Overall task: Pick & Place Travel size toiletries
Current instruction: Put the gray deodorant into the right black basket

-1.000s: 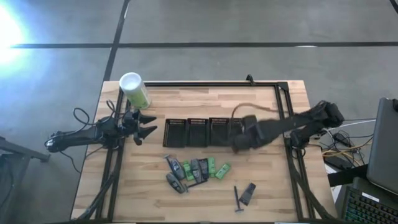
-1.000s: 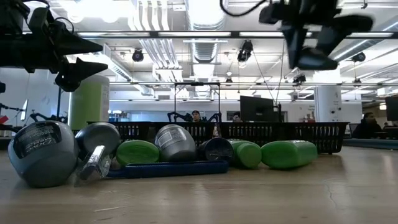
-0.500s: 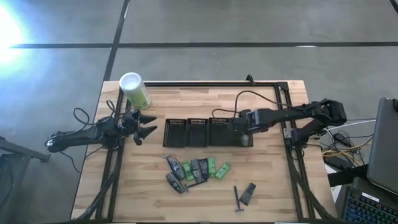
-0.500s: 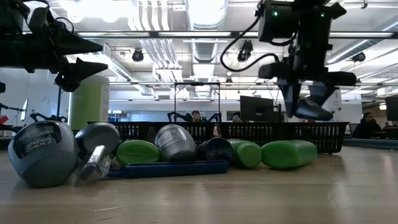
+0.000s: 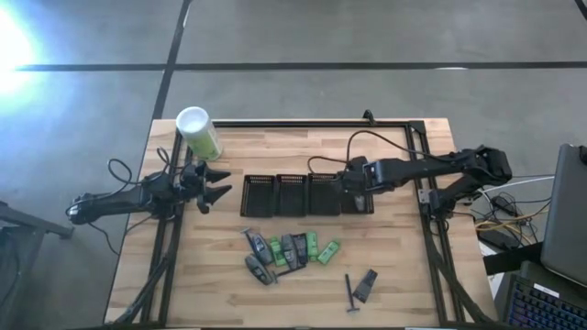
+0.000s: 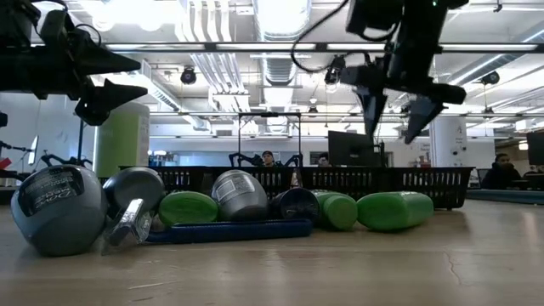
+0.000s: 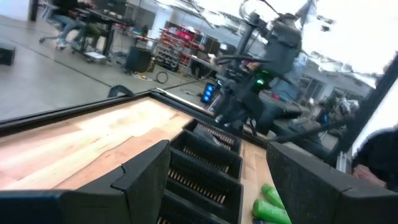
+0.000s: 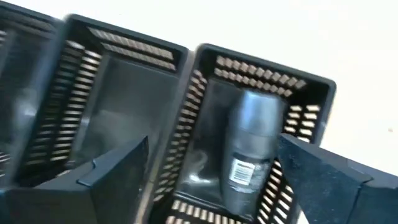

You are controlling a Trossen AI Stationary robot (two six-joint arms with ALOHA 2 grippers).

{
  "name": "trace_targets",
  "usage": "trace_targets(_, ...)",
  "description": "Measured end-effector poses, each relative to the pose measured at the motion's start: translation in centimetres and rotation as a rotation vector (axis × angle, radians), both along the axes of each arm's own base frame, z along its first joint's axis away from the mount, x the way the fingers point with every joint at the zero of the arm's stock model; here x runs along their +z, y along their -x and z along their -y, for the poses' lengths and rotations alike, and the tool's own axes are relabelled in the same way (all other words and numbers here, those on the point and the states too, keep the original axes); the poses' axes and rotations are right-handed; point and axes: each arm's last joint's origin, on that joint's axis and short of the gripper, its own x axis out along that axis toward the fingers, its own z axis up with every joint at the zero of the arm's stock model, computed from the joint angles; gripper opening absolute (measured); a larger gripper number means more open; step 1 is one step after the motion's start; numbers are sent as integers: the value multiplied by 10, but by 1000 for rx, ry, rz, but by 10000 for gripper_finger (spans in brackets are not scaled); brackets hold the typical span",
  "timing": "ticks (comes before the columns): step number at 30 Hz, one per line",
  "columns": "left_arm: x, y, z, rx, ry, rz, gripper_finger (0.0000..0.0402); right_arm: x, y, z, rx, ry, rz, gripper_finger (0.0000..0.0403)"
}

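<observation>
The travel size toiletries (image 5: 289,249) lie in a loose heap on the near half of the table: grey tubes, green packets and dark packets, seen close in the low view (image 6: 238,200). A thin razor (image 5: 350,293) and a dark flat packet (image 5: 367,284) lie apart, nearer the right. One grey tube (image 8: 252,149) lies on its side in the rightmost mesh tray (image 5: 359,203). My right gripper (image 5: 352,188) (image 8: 217,186) hovers open above that tray, fingers pointing down (image 6: 395,115). My left gripper (image 5: 213,186) (image 7: 224,186) waits open, raised, left of the trays.
Several black mesh trays (image 5: 275,194) stand in a row across the table's middle. A tall green canister with a white cap (image 5: 199,133) stands at the far left corner. A dark frame (image 5: 303,122) runs along the table's far and side edges. Bare wood lies near the front edge.
My right gripper has swung from above the table's near-right part toward the far edge and a little left, over the rightmost tray. It dipped low above the tray half a second ago and has since risen. My left arm has kept still.
</observation>
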Motion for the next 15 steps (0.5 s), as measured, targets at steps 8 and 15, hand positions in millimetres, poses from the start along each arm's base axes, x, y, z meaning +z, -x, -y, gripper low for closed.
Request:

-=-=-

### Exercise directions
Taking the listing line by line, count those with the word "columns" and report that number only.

### Finished task
2